International News Digest

JANUARY 28

Artist Arnulf Rainer has given forty paintings and seventy works on paper to Munich’s Pinakothek Museum, making the Pinakothek the home of the largest Arnulf Rainer collection outside of Austria. The donated works include major pieces made from the early 1950s through today. Klaus Schrenk, general director of the Bayerische Staatsgemäldesammlungen (Bavarian State Painting Collection), which oversees the Pinakothek told Der Standard that the museum would accept “this generous gift with great gratitude and joy.” These 110 works were shown two years ago in Munich as part of an exhibition titled “Arnulf Rainer: The Overpainter” on the occasion of the artist’s eightieth birthday.
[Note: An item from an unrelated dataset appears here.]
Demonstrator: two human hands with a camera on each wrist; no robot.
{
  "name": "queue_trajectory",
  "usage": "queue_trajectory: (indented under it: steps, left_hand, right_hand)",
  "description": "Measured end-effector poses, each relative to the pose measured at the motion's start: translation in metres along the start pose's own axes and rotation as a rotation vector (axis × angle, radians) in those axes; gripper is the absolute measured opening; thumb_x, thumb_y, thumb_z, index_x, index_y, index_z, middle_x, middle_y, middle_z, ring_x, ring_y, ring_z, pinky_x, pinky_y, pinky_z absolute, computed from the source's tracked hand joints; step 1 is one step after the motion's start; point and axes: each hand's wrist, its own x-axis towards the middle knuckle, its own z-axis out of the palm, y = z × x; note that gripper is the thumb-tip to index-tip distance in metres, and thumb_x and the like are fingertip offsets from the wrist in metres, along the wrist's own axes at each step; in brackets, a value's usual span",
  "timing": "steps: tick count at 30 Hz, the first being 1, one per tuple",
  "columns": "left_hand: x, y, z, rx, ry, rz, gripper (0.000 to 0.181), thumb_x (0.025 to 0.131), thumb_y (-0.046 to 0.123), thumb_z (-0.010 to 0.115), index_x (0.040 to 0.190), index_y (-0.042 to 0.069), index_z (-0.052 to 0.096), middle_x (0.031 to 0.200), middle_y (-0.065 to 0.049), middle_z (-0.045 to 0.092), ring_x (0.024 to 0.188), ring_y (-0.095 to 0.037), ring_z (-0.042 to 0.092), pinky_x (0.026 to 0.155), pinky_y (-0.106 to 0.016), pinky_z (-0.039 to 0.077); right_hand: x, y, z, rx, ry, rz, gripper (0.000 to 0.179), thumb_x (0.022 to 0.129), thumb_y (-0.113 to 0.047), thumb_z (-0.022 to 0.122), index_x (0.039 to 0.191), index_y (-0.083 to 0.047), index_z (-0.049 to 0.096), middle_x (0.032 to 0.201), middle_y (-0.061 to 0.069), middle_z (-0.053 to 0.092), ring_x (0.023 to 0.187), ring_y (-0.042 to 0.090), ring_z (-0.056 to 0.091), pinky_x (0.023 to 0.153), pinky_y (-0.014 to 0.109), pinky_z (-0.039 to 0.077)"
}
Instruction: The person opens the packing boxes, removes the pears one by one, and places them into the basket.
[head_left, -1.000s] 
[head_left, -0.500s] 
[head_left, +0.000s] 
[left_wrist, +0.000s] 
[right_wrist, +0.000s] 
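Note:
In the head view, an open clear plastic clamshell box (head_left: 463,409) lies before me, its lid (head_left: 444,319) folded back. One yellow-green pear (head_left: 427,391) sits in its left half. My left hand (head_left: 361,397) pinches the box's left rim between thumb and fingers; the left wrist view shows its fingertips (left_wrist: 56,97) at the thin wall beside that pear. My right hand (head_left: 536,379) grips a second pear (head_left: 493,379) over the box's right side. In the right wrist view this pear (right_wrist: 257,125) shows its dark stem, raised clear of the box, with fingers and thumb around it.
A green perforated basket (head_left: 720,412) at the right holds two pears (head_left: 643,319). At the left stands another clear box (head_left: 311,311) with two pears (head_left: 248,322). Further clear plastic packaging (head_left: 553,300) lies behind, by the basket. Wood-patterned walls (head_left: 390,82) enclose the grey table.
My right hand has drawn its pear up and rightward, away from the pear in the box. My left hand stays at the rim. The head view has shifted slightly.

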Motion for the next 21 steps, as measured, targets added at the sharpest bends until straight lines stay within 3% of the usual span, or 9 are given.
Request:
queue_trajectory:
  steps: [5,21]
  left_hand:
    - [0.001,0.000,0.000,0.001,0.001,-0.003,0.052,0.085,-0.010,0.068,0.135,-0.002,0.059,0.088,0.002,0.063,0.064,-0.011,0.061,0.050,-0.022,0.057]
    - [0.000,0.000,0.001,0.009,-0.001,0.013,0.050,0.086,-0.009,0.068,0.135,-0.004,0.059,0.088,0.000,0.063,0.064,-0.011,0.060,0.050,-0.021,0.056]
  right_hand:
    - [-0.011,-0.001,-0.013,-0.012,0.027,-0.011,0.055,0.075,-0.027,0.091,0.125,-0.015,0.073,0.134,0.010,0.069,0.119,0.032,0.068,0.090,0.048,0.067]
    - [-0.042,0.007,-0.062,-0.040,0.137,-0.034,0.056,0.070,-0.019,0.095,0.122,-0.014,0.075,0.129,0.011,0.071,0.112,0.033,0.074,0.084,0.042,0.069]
Though the Guggenheim’s proposal to build an outpost in Helsinki has been well received, the Social Democrats of Helsinki have raised concerns that the January 30 deadline for the city council’s decision on this project is unreasonable. According to Der Standard, the feasibility study hasn’t even been translated into Finnish yet. Social Democrat parliamentary leader Jorma Bergholm has requested at least two months for the hearings. His petition has received support from the Green party, which is the second-largest faction in the city council. Ville Ylikahri, the Green party whip, pointed out: “The Guggenheim Foundation themselves said that the decision does not have to be made already in February.” The city of Helsinki still has to approve funding for the construction of the museum, which has been reportedly assessed at $182 million.

Forty-nine-year-old curator Okwui Enwezor has given the world a peek at the direction he will take the Haus der Kunst in Munich as its new director. Monopol reported that Enwezor plans to bring attention to the darker elements of the kunsthalle’s past for its seventy-fifth anniversary, including its inauguration by Adolf Hitler and the Nazi party in 1936 as well as its import as a symbol of the cooptation of art by fascism during its genesis. Enwezor told Monopol, “The museum has a long history behind it and it went through many incarnations.” The Frankfurter Allgemeine Zeitung reports that in general, Enwezor has made it clear he isn’t even interested in solo shows, and instead will design the institution’s program around “ideas, questions, and proposals.” Responding to the recent controversy surrounding Germany’s abundance of new museums, he told Die Welt, “It is important not to simplify the purpose of the museum. I work in an institution that doesn’t collect. Our mission is to reflect on other models: I don’t believe that the role of museums only resides in acquisition and conservation.”

In tandem, Enwezor aims to restructure the Haus der Kunst’s layout. He explained that he plans to transform the foyer into a “public plaza,” by taking down the heavy curtains and opening previously closed doors, all in all continuing former director Chris Dercon’s work and striving for what Monopol calls a “new transparency.”